18 Jul 2018
Learn 9 essential tips for effectively gathering customer feedback and improving their overall experience with your business. Discover how to design better surveys and send them at the optimal time for valuable insights.

Follow the 9 tips below to make checking your customer's experience with your company as effective as possible
We have already discussed the many advantages of checking your customer's experience with your company. We have also written about the methods for checking, and it won't hurt to summarize the most important tips in one post and repeat them once more. To obtain useful feedback, you need to thoughtfully design the questionnaire and send it to the customer at the right time.
Based on customer experiences with the Artur system and foreign findings, we can highlight 9 key factors for correctly checking your customers' satisfaction. As with anything, it may turn out that one of the factors needs to be adapted for your company, but these are certainly the best starting points for managing your customer experience.
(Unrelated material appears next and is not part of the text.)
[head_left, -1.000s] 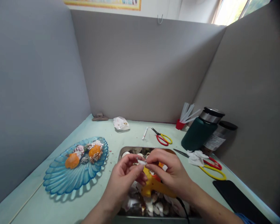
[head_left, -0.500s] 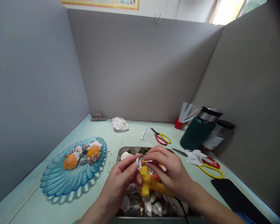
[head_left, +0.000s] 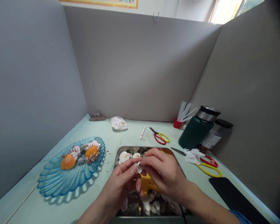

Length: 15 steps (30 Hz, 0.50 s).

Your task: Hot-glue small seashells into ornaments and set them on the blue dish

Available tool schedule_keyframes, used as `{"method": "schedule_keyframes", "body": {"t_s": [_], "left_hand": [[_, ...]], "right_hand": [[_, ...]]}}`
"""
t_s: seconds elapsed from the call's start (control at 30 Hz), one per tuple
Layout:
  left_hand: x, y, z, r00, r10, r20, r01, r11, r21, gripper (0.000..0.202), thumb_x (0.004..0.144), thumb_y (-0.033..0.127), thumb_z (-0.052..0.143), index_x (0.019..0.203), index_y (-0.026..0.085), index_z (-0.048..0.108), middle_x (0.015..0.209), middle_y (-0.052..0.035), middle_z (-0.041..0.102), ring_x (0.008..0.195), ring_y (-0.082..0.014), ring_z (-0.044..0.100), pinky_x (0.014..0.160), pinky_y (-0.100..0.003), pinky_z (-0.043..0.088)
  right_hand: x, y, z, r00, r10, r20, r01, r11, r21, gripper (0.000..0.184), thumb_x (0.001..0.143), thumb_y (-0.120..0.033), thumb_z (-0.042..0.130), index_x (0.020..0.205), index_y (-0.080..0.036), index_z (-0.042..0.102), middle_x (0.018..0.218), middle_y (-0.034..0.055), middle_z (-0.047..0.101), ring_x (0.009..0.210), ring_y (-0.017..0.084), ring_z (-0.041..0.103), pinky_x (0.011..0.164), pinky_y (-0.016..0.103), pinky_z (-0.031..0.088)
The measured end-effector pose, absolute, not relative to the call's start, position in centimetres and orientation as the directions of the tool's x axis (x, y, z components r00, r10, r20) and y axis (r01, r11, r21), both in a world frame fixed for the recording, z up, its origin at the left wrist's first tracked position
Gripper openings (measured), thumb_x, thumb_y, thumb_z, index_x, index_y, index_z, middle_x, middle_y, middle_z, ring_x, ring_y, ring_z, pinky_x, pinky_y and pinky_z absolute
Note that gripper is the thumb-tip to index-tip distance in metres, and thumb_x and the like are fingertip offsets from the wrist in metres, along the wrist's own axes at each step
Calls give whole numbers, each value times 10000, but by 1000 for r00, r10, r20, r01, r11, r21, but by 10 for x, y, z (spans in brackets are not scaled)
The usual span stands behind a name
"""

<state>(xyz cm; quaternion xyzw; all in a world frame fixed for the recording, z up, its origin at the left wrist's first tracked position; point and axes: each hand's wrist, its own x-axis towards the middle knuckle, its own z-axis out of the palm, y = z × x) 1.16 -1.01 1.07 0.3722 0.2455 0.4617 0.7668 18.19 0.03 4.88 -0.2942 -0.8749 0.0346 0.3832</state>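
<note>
Over the metal tray (head_left: 121,148), my two hands meet at the fingertips. My left hand (head_left: 121,179) pinches a small shiny white shell (head_left: 139,167) between thumb and forefinger. The fingers of my right hand (head_left: 164,171) are closed and press at the shell's right side. Partly hidden below the hands is a yellow hot glue gun (head_left: 150,183); whether any finger supports it I cannot tell. White scallop shells (head_left: 124,156) and smaller shells (head_left: 155,205) lie in the tray.
On the left stands a blue scalloped dish (head_left: 60,182) with orange and brown shells. Scissors (head_left: 161,138), a marker-like white stick (head_left: 142,132) and a crumpled packet (head_left: 119,123) lie behind. At right are larger scissors (head_left: 208,169), a tissue (head_left: 193,156), a green bottle (head_left: 196,132) and a black phone (head_left: 233,196).
My right hand has come closer to my left, its fingers now against the shell. More of the glue gun is covered. The whole view has shifted slightly.
</note>
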Motion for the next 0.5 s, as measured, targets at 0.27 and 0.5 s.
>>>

You are interested in the customer's satisfaction before influencing it with sub-questions. If possible, first show them only the overall satisfaction rating, and only after the customer submits the rating, serve them with additional questions. This way, you will get the most realistic assessment of their satisfaction after interacting with your company.
The most widely used scale worldwide is 1 to 5. Exceptionally, even a 1 to 3 scale can work, but never offer the customer too many choices, such as 1 to 10. In this case, it will be difficult for the customer to choose an appropriate rating, and it will be difficult for you to interpret what, for example, a rating of 6 means.
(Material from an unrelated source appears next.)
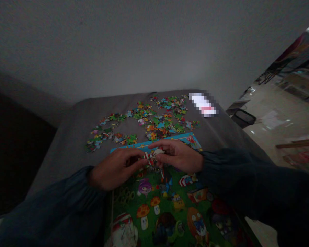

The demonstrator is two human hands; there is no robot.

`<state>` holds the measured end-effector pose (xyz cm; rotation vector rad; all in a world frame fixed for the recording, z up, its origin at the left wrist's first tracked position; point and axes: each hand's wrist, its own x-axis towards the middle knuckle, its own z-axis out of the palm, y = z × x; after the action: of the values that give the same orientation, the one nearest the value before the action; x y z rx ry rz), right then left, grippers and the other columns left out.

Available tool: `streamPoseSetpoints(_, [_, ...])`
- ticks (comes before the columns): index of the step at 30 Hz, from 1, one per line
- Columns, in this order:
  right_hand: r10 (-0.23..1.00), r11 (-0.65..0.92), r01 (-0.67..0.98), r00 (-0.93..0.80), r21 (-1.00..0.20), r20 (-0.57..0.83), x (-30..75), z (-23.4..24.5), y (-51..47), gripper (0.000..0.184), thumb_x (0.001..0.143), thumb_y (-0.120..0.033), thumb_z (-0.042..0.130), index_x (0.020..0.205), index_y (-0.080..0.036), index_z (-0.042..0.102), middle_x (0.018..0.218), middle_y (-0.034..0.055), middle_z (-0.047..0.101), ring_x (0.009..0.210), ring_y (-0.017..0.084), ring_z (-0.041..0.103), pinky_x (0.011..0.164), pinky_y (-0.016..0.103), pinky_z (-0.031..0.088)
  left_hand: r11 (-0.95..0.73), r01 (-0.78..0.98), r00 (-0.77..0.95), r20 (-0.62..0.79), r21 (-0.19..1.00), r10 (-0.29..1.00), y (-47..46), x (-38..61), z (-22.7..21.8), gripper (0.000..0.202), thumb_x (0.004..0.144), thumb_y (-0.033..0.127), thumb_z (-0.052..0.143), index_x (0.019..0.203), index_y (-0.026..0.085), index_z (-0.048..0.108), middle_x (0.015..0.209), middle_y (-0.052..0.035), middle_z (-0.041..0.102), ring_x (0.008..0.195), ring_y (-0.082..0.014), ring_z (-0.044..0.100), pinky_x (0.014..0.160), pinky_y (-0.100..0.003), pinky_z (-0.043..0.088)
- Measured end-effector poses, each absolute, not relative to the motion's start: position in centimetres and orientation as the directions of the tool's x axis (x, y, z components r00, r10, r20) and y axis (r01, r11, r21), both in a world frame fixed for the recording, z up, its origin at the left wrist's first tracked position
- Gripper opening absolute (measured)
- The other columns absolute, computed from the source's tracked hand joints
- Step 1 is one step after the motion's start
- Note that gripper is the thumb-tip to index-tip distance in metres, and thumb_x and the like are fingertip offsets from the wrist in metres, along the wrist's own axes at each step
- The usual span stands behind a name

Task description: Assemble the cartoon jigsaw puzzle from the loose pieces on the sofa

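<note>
My left hand (115, 169) and my right hand (177, 156) meet over the top edge of a colourful puzzle board (170, 206) with a green cartoon picture and a blue border. Both hands pinch a small cluster of red-and-white jigsaw pieces (150, 157) held between the fingertips. Beyond the board, many loose jigsaw pieces (154, 120) lie scattered across the grey table (74, 137). Dark long sleeves cover both arms.
A blurred white and pink object (203, 104) lies at the table's far right corner. A plain wall stands behind the table. To the right, a shiny floor holds a dark basket (243, 118) and some furniture.
</note>
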<state>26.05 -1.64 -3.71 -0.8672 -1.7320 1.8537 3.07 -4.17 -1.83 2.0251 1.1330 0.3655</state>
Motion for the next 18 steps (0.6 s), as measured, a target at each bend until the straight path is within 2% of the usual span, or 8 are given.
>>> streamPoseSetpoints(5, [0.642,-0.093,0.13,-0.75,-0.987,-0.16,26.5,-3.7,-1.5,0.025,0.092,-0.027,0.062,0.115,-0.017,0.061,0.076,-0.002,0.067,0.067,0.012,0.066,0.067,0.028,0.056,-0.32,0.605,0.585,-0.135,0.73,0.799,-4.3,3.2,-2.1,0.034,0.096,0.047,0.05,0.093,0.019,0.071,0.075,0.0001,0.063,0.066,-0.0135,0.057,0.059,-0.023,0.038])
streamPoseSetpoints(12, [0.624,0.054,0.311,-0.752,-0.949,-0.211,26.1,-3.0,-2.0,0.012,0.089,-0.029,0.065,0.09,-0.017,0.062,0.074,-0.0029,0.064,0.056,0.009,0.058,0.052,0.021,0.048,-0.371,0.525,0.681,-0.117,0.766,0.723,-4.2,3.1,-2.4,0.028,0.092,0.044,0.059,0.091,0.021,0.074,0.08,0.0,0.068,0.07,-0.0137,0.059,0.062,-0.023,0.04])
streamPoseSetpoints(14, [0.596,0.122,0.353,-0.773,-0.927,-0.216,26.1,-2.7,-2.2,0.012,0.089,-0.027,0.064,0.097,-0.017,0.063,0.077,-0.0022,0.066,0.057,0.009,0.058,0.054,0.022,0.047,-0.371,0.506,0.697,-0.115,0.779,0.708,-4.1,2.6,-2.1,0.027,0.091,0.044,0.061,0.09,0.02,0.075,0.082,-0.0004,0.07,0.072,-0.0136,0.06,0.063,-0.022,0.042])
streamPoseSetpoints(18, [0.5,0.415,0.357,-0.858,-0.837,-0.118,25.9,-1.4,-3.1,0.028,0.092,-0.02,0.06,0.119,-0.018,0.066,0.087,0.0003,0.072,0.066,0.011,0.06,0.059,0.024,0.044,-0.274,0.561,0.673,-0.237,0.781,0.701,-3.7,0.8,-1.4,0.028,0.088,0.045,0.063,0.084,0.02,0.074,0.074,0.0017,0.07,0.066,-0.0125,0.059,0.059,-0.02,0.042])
You want to get as many customer ratings as possible, not just the ratings of those who have enough time and patience to complete your questionnaire. If your tool allows it and the customer agrees, you can ask them additional questions after they have completed the basic questionnaire.
If the customer does not understand the question, it will be difficult for them to provide a realistic rating. Put yourself in the customer's shoes and start from their experience. Use words that the customer would use to describe their interaction with your company, and you interpret the answers in a way that you will understand within the company.
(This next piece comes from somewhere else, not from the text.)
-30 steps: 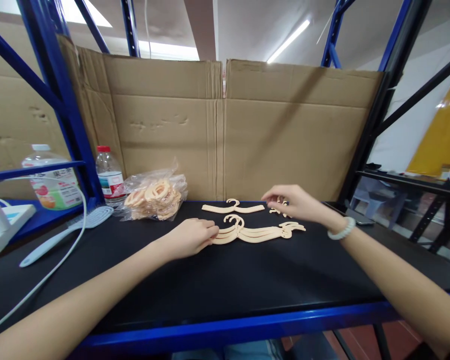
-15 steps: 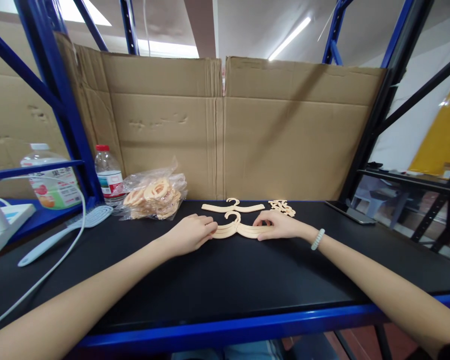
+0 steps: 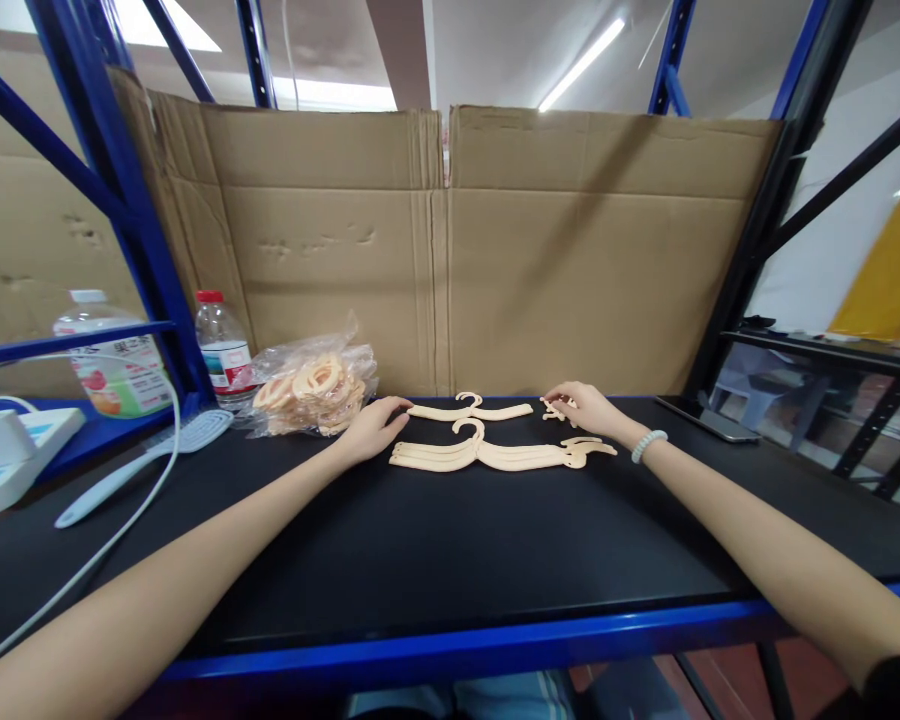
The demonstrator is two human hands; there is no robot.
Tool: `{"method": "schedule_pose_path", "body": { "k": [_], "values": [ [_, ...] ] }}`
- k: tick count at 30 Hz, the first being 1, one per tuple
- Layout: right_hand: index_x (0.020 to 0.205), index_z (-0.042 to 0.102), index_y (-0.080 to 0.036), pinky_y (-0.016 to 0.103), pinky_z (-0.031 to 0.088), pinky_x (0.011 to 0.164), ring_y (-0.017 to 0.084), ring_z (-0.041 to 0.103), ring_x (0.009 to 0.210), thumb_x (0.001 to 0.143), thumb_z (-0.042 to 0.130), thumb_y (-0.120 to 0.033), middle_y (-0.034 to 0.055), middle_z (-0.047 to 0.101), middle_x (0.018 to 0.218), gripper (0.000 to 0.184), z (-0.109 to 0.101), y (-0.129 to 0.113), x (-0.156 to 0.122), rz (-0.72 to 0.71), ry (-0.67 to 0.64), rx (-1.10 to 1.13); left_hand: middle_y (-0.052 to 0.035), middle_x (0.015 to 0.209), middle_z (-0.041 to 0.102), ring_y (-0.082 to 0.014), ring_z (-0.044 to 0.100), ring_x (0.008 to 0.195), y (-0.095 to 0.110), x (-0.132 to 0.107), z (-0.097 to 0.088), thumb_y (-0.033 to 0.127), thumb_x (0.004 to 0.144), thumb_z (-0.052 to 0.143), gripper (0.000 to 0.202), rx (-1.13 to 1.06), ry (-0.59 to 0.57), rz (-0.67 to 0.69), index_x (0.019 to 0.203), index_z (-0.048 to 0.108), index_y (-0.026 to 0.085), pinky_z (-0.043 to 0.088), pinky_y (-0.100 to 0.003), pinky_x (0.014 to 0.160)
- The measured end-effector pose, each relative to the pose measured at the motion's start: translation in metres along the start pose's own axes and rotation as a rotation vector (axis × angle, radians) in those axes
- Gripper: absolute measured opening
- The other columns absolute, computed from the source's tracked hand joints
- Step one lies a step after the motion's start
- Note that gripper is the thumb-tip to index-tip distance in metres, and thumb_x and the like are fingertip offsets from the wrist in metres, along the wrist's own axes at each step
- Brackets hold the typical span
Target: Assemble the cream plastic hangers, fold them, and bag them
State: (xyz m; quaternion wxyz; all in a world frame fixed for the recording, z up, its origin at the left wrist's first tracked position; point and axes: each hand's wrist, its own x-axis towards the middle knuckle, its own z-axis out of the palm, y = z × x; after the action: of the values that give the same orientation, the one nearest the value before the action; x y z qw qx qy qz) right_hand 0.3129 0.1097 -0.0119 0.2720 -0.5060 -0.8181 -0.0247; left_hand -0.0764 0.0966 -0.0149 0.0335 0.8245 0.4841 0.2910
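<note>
A stack of pale wooden hangers (image 3: 439, 458) lies on the black tabletop, its hook pointing away from me. A curved piece (image 3: 589, 448) rests at the stack's right end. Behind it lies another pale hanger (image 3: 504, 412). My left hand (image 3: 373, 430) is at the left end of that far hanger, fingers stretched out and thumb apart; whether the fingertips touch it is unclear. My right hand (image 3: 586, 410) reaches down over a small heap of pale wooden pieces (image 3: 551, 412), its fingers bent together at them. What the right fingertips hold is partly hidden.
A clear plastic bag (image 3: 319, 390) of pale ring-shaped pieces stands at the left back, beside a red-capped bottle (image 3: 223, 355). A light blue brush (image 3: 150, 455), a white cable and a power strip (image 3: 26, 465) are at left. A phone (image 3: 709, 420) lies at right. Cardboard (image 3: 607, 250) walls the back.
Both hands have let go of the near hanger stack. My left hand has moved left and back; my right hand has moved right and back to the small pieces. The stack's ends now show.
</note>
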Motion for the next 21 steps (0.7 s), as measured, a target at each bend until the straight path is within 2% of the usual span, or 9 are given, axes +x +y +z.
{"method": "schedule_pose_path", "body": {
  "k": [4, 9, 15, 21],
  "values": [
    [0.099, 0.069, -0.017, 0.035, 0.047, 0.084, 0.022, 0.062, 0.091, 0.088, 0.045, -0.018, 0.0081, 0.07, 0.099, 0.026, 0.005, 0.015, 0.004, -0.016, -0.015, -0.052, -0.0074, 0.129, 0.058, -0.0215, 0.053, 0.119, -0.017, 0.005, 0.011, 0.039, 0.086, 0.032, 0.049, -0.035, -0.055, -0.046, 0.124, 0.053, 0.017, 0.039, -0.033, 0.102],
    [0.111, 0.065, -0.015, 0.039, 0.044, 0.095, 0.024, 0.058, 0.106, 0.089, 0.043, -0.018, 0.0109, 0.066, 0.112, 0.031, 0.018, 0.0, 0.006, -0.127, -0.086, -0.03, -0.0081, 0.138, 0.05, -0.0193, 0.046, 0.127, -0.027, 0.007, 0.02, 0.035, 0.086, 0.032, 0.053, -0.034, -0.093, -0.028, 0.133, 0.046, 0.014, 0.032, -0.033, 0.108],
    [0.114, 0.064, -0.018, 0.041, 0.043, 0.097, 0.023, 0.059, 0.108, 0.09, 0.042, -0.019, 0.0102, 0.065, 0.115, 0.033, 0.022, -0.01, 0.006, -0.145, -0.169, 0.06, -0.0109, 0.13, 0.056, -0.022, 0.051, 0.121, -0.028, 0.007, 0.019, 0.03, 0.088, 0.033, 0.045, -0.017, -0.091, 0.059, 0.125, 0.053, 0.014, 0.037, -0.039, 0.105],
    [0.108, 0.067, -0.016, 0.04, 0.045, 0.091, 0.024, 0.06, 0.103, 0.091, 0.041, -0.022, 0.0104, 0.067, 0.109, 0.032, 0.005, 0.008, 0.007, -0.036, -0.024, -0.01, -0.0107, 0.106, 0.06, -0.0201, 0.059, 0.101, -0.025, 0.008, 0.019, 0.025, 0.086, 0.039, 0.035, 0.015, -0.023, 0.126, 0.106, 0.064, 0.014, 0.044, -0.036, 0.096]
  ]
}}
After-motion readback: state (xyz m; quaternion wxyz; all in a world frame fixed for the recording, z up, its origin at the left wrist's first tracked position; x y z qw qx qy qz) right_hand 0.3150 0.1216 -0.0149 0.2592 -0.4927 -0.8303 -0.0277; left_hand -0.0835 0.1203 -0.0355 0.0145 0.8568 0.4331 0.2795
In most cases, such data does not add value to the company. You will probably not perform the service differently if the customer is a woman between 30 and 35 years old, from Koper, earning 1200 EUR per month, will you? Furthermore, customers are increasingly sensitive about whom they entrust their personal data to, so do not delve into this area.
Allow the customer the option to express their opinion. It's quite possible they will tell you something you haven't anticipated in the questions. And precisely such spontaneous opinions can be the most valuable for your company.
Everyone's time is short during the day. Consider how much time you would take to provide feedback to a company you visited today. Your goal is to get information about satisfaction with your company, and all additional questions that are not crucial should not be mandatory. Do not overdo the reminders either. If the customer did not respond to the invitation to provide feedback, perhaps remind them again. Once. If they do not respond to the reminder either, they probably have no interest in leaving you their answer.
This factor may depend even more on the nature of your work. You may need to check satisfaction on the same day, or perhaps only a month after the customer's interaction with your company. In any case, the universal advice is to check satisfaction when the customer's memory of the experience is still fresh and when they can already provide a realistic assessment of satisfaction.
A dissatisfied customer will expect your response to their experience. Prove to them that you care and respond as quickly as possible. Do not attach generic answers that you have written for other experiences; respond directly to their experience and try to gain a new opportunity to impress them.